Neuroblastoma rarely occurs in adults, and less than 10% of cases occur in patients older than 10 years. It has been suggested that the behavior of this disease may be different in older patients than in young children. The purpose of this study was to investigate the presentation, biologic features, and outcome of adolescent and adult patients with neuroblastoma to define differences from childhood neuroblastoma.


Medical record and pathology reviews were conducted for 16 patients age 13 years or older (13-33 years) at diagnosis who presented with neuroblastoma at the University of California-San Francisco (UCSF) during the period 1968-1995 (patients with intracerebral tumors, esthesioneuroblastoma, or ganglioneuroma were excluded). Six of these patients received their original diagnosis at UCSF, and the others were referred after diagnosis. The survival for the same period for all neuroblastoma patients ages 13-18 years (n = 38) registered in the Children's Cancer Group (CCG) was compared with the survival for those ages 1-13 years (n = 1912). Three of the UCSF patients were enrolled in CCG studies.

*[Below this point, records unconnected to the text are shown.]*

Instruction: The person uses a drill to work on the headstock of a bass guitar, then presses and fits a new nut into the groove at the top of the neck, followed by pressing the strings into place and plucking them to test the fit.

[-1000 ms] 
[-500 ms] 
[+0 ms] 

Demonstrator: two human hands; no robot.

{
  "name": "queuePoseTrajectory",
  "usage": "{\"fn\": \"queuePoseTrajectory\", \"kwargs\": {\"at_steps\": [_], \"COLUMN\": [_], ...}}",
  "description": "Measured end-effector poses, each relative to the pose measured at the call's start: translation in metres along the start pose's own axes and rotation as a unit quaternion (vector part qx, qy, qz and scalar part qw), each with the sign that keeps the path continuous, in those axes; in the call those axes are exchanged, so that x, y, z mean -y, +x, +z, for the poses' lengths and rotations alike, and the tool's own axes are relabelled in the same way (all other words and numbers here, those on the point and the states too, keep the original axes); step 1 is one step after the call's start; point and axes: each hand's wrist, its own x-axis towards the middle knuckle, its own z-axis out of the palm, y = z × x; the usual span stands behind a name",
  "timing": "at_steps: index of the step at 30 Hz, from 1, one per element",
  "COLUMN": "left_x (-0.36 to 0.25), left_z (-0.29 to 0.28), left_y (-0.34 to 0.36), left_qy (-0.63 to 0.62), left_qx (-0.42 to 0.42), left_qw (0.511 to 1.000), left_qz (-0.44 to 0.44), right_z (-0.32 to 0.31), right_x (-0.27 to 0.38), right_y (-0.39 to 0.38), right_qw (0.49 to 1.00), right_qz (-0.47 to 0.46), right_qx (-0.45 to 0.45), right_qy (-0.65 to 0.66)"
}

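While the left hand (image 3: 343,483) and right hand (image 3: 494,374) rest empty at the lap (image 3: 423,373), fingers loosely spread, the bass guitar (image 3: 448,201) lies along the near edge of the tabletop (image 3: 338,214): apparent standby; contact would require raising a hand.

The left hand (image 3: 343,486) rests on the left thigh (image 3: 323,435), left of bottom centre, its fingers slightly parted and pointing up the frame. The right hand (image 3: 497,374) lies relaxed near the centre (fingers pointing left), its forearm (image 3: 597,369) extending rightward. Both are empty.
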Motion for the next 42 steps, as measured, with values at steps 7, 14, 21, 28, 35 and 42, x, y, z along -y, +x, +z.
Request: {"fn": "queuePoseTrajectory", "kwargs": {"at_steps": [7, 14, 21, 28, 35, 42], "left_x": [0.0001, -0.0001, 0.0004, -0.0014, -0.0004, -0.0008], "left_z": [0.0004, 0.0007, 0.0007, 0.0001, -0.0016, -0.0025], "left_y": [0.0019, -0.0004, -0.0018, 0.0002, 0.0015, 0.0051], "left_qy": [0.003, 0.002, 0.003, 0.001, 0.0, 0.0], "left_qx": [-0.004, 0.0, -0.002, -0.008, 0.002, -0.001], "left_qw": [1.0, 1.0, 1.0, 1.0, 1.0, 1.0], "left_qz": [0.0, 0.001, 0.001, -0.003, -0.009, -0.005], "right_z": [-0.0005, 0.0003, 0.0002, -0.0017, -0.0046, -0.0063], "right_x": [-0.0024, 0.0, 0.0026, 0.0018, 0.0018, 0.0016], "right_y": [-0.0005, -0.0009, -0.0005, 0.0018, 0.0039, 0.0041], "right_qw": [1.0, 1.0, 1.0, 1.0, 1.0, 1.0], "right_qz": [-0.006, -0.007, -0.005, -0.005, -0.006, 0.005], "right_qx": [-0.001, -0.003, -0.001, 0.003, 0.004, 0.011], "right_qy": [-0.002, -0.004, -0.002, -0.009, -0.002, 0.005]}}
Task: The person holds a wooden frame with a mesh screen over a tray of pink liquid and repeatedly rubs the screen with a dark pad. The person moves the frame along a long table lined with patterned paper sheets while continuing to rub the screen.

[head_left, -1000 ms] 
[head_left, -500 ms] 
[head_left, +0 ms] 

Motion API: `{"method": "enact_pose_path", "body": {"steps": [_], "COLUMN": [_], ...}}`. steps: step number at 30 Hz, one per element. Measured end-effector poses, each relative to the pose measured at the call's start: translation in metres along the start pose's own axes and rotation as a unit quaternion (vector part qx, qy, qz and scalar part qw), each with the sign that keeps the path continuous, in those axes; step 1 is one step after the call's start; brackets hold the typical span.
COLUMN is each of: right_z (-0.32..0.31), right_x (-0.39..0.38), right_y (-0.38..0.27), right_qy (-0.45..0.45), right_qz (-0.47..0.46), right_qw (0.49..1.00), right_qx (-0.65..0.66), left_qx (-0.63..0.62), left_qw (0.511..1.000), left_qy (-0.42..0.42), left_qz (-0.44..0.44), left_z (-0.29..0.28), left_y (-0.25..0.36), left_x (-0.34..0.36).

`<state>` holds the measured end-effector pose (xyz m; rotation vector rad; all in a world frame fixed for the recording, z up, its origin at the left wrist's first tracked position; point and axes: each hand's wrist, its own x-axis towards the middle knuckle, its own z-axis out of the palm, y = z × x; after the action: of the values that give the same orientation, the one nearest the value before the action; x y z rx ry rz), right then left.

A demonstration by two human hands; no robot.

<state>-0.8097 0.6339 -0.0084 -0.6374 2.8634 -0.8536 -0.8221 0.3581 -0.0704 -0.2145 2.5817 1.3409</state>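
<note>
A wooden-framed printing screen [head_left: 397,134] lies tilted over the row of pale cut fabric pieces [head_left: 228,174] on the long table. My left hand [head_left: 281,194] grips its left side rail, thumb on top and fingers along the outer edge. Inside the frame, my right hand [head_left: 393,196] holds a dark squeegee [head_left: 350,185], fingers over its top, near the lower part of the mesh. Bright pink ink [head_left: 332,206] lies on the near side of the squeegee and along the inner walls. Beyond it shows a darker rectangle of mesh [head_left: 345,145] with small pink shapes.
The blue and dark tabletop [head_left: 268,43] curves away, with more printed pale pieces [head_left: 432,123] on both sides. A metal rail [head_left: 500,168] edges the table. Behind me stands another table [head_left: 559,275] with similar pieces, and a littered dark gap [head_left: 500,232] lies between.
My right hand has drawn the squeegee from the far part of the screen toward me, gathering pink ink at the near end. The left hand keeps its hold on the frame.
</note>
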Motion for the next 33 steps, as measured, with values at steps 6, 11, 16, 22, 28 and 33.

Biologic characteristics observed in adolescents and adults differed from those observed in younger patients. In the UCSF population, only 6 of 15 tested patients age 13 or older had elevated urinary catecholamines, and 0 of 6 tested patients had MYCN amplification. There were two patients with Stage I disease, three with Stage II, two with Stage III, and nine with Stage IV. Primary sites were adrenal, pelvic, and retroperitoneal in four cases each; mediastinal in two cases; and paraspinal in two cases. Metastases in nine patients at diagnosis were observed in bone in five; in bone marrow in four; in lymph nodes in three; in the liver in two; and in the pleura, breast, and dura in one patient each. 131I-metaiodobenzylguanidine uptake was observed in 9 of 11 patients. Initial treatment included surgery for 13 of 16 patients, chemotherapy for 10 of 16, radiation therapy for 7 of 16, and autologous bone marrow transplantation for 1 of 16. Relapses occurred in 15 of 16 patients and death in 13 of 16, with overall survival 30% 5 years after diagnosis. Only 1 patient currently remains free of clinical disease 24 months after diagnosis. Several of these patients had long courses from diagnosis to death, with multiple recurrences and/or chronic, persistent disease. In the CCG data base, 76% of patients ages 13-18 years had metastatic disease at diagnosis. In this group, only 1 of 32 had MYCN amplification. The actuarial survival of all CCG patients ages 13-18 years was 7% at 5 years and 4% at 10 years, whereas that for patients ages 1-13 years was 30% at 5 years and 23% at 10 years.


Neuroblastoma in adolescents and adults has different biologic characteristics and a longer course than in children; nevertheless, ultimately the outcome is poor regardless of stage. A much more aggressive or innovative therapeutic approach is needed for these patients.